%%
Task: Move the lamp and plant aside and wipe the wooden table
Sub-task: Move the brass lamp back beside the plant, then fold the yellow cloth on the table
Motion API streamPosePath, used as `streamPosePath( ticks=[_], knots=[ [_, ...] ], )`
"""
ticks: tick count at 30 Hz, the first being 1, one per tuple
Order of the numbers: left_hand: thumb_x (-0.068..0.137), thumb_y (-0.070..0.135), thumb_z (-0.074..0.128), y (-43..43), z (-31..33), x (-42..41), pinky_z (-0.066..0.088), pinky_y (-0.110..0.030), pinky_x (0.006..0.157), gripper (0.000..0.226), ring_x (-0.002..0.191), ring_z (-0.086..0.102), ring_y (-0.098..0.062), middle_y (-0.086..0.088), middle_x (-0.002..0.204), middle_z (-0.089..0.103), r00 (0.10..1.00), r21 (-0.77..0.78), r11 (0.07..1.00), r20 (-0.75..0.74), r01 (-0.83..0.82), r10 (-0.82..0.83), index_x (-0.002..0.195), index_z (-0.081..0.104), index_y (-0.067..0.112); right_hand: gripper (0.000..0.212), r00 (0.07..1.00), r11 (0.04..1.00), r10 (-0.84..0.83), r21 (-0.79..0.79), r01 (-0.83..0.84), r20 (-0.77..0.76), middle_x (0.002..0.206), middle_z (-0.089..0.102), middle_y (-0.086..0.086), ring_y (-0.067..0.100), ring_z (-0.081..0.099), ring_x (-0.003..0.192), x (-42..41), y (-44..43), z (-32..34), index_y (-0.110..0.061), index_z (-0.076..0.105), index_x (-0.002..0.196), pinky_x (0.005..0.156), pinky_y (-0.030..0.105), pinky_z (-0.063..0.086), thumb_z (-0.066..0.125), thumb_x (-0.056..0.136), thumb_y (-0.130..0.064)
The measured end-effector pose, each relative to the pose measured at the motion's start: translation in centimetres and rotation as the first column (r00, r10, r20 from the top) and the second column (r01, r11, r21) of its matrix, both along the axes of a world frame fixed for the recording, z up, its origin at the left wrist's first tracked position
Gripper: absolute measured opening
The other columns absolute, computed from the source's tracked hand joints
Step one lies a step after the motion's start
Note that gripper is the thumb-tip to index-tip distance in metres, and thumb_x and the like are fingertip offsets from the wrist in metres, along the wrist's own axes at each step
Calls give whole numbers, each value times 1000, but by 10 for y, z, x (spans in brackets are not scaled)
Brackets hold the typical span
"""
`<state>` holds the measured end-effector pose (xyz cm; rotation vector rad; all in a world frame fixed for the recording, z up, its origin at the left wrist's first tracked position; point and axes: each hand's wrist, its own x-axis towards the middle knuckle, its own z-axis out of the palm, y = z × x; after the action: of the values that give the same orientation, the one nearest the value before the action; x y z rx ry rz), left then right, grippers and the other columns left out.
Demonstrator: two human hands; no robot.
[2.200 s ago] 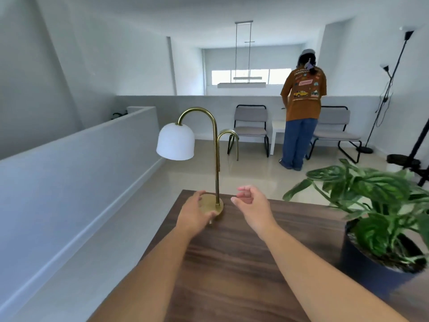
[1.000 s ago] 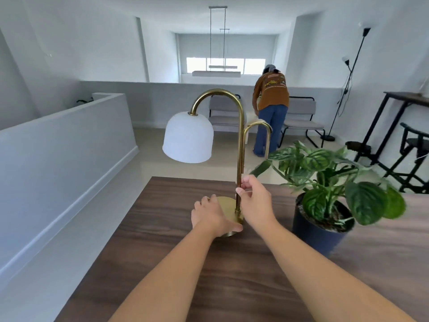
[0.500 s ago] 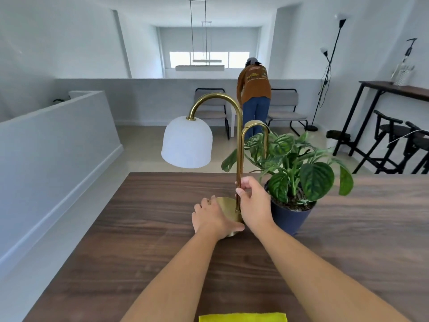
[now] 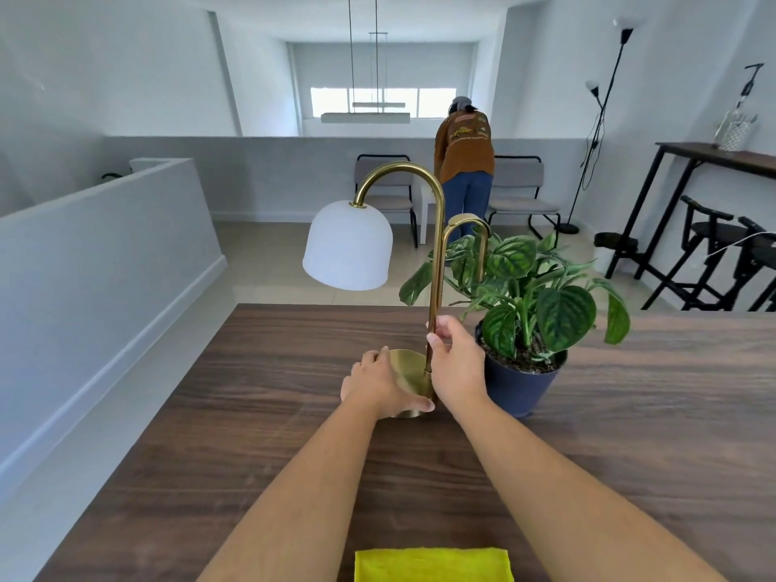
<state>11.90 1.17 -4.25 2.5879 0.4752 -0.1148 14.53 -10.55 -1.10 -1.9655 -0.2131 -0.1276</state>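
Observation:
A brass lamp [image 4: 436,254] with a white dome shade [image 4: 347,250] stands on the dark wooden table [image 4: 260,413]. My left hand [image 4: 373,384] grips the edge of its round base. My right hand [image 4: 455,363] is closed around the lower stem. Right beside the lamp, almost touching my right hand, is a leafy green plant [image 4: 533,296] in a dark blue pot [image 4: 518,386]. A folded yellow cloth [image 4: 432,564] lies at the table's near edge between my forearms.
A low grey wall [image 4: 105,254] runs along the left of the table. Beyond the table are two chairs [image 4: 388,191], a person in a brown shirt [image 4: 464,161] bent over, a floor lamp [image 4: 600,119], and a black high table with stools [image 4: 714,228] at right.
Both hands closed on the lamp, left on the base and right on the stem. The lamp now stands next to the plant, nearer the table's middle, and the yellow cloth has come into view.

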Motion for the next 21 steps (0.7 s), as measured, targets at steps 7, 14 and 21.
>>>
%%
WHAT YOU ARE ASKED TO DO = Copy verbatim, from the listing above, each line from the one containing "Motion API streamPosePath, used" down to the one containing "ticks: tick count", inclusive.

SOLUTION TO THE PROBLEM =
Motion API streamPosePath, used as `streamPosePath( ticks=[_], knots=[ [_, ...] ], )`
"""
ticks: tick count at 30 Hz, the first being 1, one per tuple

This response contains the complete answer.